> _What you should do_
In the material below, find the line that contains "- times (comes" and the line that contains "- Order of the", then write out exactly those two lines and everything between them.

*** Begin section ***

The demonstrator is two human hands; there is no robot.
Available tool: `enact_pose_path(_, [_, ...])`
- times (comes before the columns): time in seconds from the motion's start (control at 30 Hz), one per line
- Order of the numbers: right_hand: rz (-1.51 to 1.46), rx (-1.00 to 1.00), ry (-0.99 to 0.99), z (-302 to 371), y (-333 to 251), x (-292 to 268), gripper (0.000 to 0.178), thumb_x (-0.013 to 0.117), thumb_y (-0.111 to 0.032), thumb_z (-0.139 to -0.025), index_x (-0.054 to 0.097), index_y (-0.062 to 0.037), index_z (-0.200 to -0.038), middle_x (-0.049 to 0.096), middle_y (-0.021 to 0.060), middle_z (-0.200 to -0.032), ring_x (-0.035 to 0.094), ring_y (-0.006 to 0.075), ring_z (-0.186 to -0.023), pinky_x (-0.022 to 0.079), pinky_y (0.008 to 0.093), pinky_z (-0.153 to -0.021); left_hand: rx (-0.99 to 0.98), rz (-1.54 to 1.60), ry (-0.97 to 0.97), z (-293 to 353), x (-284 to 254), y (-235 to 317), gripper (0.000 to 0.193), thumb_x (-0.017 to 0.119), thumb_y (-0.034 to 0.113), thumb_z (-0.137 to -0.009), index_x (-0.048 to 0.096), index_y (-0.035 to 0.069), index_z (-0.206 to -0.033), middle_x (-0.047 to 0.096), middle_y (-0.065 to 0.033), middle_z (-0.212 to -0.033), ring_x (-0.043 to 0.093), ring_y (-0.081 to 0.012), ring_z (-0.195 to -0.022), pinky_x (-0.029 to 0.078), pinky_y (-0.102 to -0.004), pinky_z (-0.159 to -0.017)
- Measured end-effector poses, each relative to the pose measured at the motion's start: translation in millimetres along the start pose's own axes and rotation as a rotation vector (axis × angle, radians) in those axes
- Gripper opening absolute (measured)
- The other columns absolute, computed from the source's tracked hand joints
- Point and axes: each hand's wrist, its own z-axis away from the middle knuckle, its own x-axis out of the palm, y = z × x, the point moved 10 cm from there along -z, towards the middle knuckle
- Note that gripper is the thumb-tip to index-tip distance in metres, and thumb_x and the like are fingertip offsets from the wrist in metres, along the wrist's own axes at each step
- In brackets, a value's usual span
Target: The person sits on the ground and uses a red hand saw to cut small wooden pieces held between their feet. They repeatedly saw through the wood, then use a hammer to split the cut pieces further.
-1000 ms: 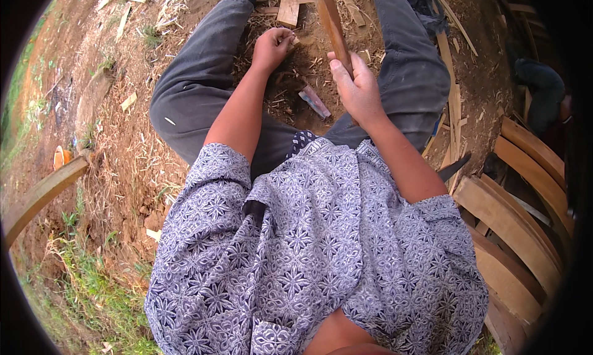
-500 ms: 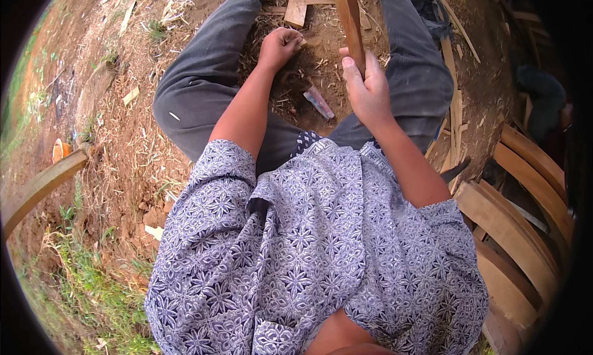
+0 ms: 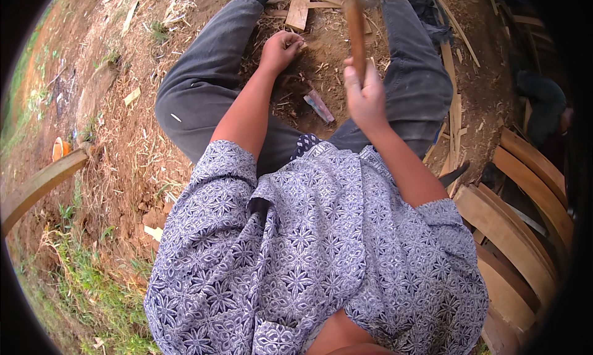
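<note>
My right hand is wrapped round the wooden handle of a hammer. The hammer stands up between my lower legs, and its grey head is partly cut off by the top of the view. Low over the dirt, my left hand is closed in a pinch. A small pale bit shows at its fingertips, too small to name. On the ground between my thighs lies a clear plastic packet with coloured markings. Beyond my left hand is a flat wooden board.
Curved wooden pieces are stacked at my right. Long wood strips lie beside my right leg. A curved beam juts in from the left, near an orange object. Wood shavings litter the dirt. A dark, sleeve-like shape shows at far right.
The hammer has swung so that its grey head now shows at the top edge, and my right hand has shifted slightly. My left hand stays nearly in place.
</note>
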Motion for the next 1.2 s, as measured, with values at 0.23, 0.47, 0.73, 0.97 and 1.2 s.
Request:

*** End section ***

> _Expected answer_
- times (comes before the columns): time in seconds from the motion's start (control at 30 Hz), one per line
- Order of the numbers: right_hand: rz (-1.51 to 1.46), rx (-1.00 to 1.00), ry (-0.99 to 0.99), z (-302 to 371), y (-333 to 251), x (-292 to 268), gripper (0.000 to 0.178), thumb_x (-0.013 to 0.117), thumb_y (-0.111 to 0.032), thumb_z (-0.139 to -0.025), index_x (-0.054 to 0.097), index_y (-0.062 to 0.037), index_z (-0.200 to -0.038), middle_x (-0.049 to 0.096), middle_y (-0.021 to 0.060), middle_z (-0.200 to -0.032), ring_x (-0.035 to 0.094), ring_y (-0.006 to 0.075), ring_z (-0.186 to -0.023), pinky_x (-0.022 to 0.079), pinky_y (0.008 to 0.093), pinky_z (-0.153 to -0.021); left_hand: rx (-0.99 to 0.98), rz (-1.54 to 1.60), ry (-0.97 to 0.97), z (-293 to 353), x (-284 to 254), y (-235 to 317), gripper (0.000 to 0.193), thumb_x (-0.017 to 0.119), thumb_y (-0.034 to 0.113), thumb_z (-0.137 to -0.009), index_x (-0.048 to 0.096), index_y (-0.035 to 0.069), index_z (-0.206 to -0.033), middle_x (-0.047 to 0.096), middle_y (-0.065 to 0.033), middle_z (-0.212 to -0.033), ring_x (-0.043 to 0.093), ring_y (-0.081 to 0.012), ring_z (-0.195 to -0.022), pinky_x (-0.029 to 0.078), pinky_y (-0.102 to -0.004), pinky_z (-0.159 to -0.017)

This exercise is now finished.